*What to do*
Each record below must be returned exactly, with no line left out.

[Source records]
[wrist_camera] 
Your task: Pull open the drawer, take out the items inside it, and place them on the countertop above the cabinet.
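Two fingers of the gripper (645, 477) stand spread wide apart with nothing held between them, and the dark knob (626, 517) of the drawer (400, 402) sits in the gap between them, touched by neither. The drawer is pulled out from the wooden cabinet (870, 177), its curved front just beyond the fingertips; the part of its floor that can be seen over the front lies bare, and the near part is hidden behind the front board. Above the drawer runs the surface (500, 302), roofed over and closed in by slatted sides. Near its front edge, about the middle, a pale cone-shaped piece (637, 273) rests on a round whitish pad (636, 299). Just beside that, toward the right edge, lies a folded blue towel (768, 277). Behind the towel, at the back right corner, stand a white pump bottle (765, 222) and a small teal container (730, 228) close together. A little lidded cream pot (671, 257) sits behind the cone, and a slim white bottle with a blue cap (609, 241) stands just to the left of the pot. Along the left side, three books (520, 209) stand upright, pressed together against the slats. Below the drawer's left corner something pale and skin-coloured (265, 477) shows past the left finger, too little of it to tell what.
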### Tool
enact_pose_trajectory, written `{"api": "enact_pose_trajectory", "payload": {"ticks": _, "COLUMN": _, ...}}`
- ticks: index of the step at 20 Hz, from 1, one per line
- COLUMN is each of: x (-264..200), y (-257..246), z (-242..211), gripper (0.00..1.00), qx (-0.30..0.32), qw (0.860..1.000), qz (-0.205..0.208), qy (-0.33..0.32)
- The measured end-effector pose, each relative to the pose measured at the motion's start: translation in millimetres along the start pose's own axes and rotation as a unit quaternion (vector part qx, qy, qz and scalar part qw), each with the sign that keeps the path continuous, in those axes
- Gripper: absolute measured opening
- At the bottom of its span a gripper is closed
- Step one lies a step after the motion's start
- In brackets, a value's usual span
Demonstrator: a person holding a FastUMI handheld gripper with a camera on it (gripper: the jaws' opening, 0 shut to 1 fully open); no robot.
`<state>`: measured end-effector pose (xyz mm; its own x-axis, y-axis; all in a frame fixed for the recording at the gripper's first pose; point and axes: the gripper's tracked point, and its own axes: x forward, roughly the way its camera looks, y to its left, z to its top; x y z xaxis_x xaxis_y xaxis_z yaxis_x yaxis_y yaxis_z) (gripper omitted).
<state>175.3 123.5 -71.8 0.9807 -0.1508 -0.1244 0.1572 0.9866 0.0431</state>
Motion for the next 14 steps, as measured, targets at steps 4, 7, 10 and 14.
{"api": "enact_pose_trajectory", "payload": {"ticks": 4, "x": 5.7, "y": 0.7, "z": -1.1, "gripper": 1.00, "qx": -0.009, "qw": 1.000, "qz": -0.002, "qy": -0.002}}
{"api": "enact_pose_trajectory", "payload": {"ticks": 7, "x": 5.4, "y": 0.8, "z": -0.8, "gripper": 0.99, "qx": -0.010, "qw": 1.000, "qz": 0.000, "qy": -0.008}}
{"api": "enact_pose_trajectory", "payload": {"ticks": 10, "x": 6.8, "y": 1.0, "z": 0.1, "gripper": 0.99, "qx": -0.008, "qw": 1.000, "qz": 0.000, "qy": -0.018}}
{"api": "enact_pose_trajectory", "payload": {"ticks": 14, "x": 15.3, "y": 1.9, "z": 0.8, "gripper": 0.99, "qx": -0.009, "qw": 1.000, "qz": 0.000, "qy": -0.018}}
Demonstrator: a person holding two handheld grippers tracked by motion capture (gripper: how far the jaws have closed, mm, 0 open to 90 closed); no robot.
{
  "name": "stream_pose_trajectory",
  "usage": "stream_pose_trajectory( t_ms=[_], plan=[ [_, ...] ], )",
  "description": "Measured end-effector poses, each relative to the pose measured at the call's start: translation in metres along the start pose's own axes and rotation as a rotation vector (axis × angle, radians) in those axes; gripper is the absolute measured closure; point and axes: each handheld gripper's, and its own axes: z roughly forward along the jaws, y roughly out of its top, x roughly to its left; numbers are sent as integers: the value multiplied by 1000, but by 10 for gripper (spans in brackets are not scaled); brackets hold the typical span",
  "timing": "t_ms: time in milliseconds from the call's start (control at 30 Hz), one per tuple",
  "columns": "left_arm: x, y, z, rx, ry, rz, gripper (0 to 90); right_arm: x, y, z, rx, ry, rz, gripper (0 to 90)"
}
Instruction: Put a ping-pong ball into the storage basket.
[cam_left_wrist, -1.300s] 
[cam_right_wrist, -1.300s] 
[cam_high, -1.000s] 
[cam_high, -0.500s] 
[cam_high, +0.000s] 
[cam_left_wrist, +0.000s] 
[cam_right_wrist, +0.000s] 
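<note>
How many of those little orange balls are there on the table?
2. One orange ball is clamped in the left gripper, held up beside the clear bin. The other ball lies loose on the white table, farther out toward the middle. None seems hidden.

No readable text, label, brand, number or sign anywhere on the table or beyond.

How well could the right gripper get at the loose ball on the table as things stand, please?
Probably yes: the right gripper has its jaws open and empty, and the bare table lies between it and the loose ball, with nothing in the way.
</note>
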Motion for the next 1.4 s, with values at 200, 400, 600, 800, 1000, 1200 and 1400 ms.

*Answer below*
[wrist_camera] 
Your task: Pull open the drawer, take out the items inside it, and place them on the countertop above the cabinet.
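Two fingers of the gripper (645, 477) stand spread wide apart with nothing held between them, and the dark knob (626, 517) of the drawer (400, 402) sits in the gap between them, touched by neither. The drawer is pulled out from the wooden cabinet (870, 177), its curved front just beyond the fingertips; the part of its floor that can be seen over the front lies bare, and the near part is hidden behind the front board. Above the drawer runs the surface (500, 302), roofed over and closed in by slatted sides. Near its front edge, about the middle, a pale cone-shaped piece (637, 273) rests on a round whitish pad (636, 299). Just beside that, toward the right edge, lies a folded blue towel (768, 277). Behind the towel, at the back right corner, stand a white pump bottle (765, 222) and a small teal container (730, 228) close together. A little lidded cream pot (671, 257) sits behind the cone, and a slim white bottle with a blue cap (609, 241) stands just to the left of the pot. Along the left side, three books (520, 209) stand upright, pressed together against the slats. Below the drawer's left corner something pale and skin-coloured (265, 477) shows past the left finger, too little of it to tell what.
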### Tool
enact_pose_trajectory, written `{"api": "enact_pose_trajectory", "payload": {"ticks": _, "COLUMN": _, ...}}`
- ticks: index of the step at 20 Hz, from 1, one per line
- COLUMN is each of: x (-264..200), y (-257..246), z (-242..211), gripper (0.00..1.00), qx (-0.30..0.32), qw (0.860..1.000), qz (-0.205..0.208), qy (-0.33..0.32)
- The measured end-effector pose, each relative to the pose measured at the motion's start: translation in millimetres along the start pose's own axes and rotation as a unit quaternion (vector part qx, qy, qz and scalar part qw), each with the sign that keeps the path continuous, in those axes
- Gripper: absolute measured opening
- At the bottom of its span a gripper is closed
- Step one lies a step after the motion's start
- In brackets, a value's usual span
Demonstrator: a person holding a FastUMI handheld gripper with a camera on it (gripper: the jaws' opening, 0 shut to 1 fully open); no robot.
`<state>`: measured end-effector pose (xyz mm; its own x-axis, y-axis; all in a frame fixed for the recording at the gripper's first pose; point and axes: the gripper's tracked point, and its own axes: x forward, roughly the way its camera looks, y to its left, z to its top; x y z xaxis_x xaxis_y xaxis_z yaxis_x yaxis_y yaxis_z) (gripper omitted).
<state>175.3 123.5 -71.8 0.9807 -0.1508 -0.1244 0.1572 0.9866 0.0431</state>
Motion for the next 14 steps, as measured, targets at steps 4, 7, 10 and 14.
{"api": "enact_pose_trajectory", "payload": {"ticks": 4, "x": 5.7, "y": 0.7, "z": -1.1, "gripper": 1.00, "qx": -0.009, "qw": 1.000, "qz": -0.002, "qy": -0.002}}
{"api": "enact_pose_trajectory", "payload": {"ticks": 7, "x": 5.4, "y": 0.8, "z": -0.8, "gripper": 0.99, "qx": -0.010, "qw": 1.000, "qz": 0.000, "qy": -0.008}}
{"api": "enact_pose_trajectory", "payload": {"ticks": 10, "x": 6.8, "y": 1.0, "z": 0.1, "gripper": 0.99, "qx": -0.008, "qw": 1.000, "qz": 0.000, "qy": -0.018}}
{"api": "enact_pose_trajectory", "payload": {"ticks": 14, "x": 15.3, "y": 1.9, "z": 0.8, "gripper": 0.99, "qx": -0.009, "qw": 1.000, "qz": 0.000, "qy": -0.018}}
Demonstrator: a person holding two handheld grippers tracked by motion capture (gripper: how far the jaws have closed, mm, 0 open to 90 closed); no robot.
{
  "name": "stream_pose_trajectory",
  "usage": "stream_pose_trajectory( t_ms=[_], plan=[ [_, ...] ], )",
  "description": "Measured end-effector poses, each relative to the pose measured at the call's start: translation in metres along the start pose's own axes and rotation as a rotation vector (axis × angle, radians) in those axes; gripper is the absolute measured closure; point and axes: each handheld gripper's, and its own axes: z roughly forward along the jaws, y roughly out of its top, x roughly to its left; numbers are sent as integers: the value multiplied by 1000, but by 10 for gripper (spans in brackets are not scaled); brackets hold the typical span",
  "timing": "t_ms: time in milliseconds from the call's start (control at 30 Hz), one per tuple",
  "columns": "left_arm: x, y, z, rx, ry, rz, gripper (0 to 90); right_arm: x, y, z, rx, ry, rz, gripper (0 to 90)"
}
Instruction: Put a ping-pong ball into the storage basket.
[cam_left_wrist, -1.300s] 
[cam_right_wrist, -1.300s] 
[cam_high, -1.000s] 
[cam_high, -0.500s] 
[cam_high, +0.000s] 
[cam_left_wrist, +0.000s] 
[cam_right_wrist, +0.000s] 
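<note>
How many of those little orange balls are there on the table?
2. One orange ball is clamped in the left gripper, held up beside the clear bin. The other ball lies loose on the white table, farther out toward the middle. None seems hidden.

No readable text, label, brand, number or sign anywhere on the table or beyond.

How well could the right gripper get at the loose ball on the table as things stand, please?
Probably yes: the right gripper has its jaws open and empty, and the bare table lies between it and the loose ball, with nothing in the way.
</note>
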Motion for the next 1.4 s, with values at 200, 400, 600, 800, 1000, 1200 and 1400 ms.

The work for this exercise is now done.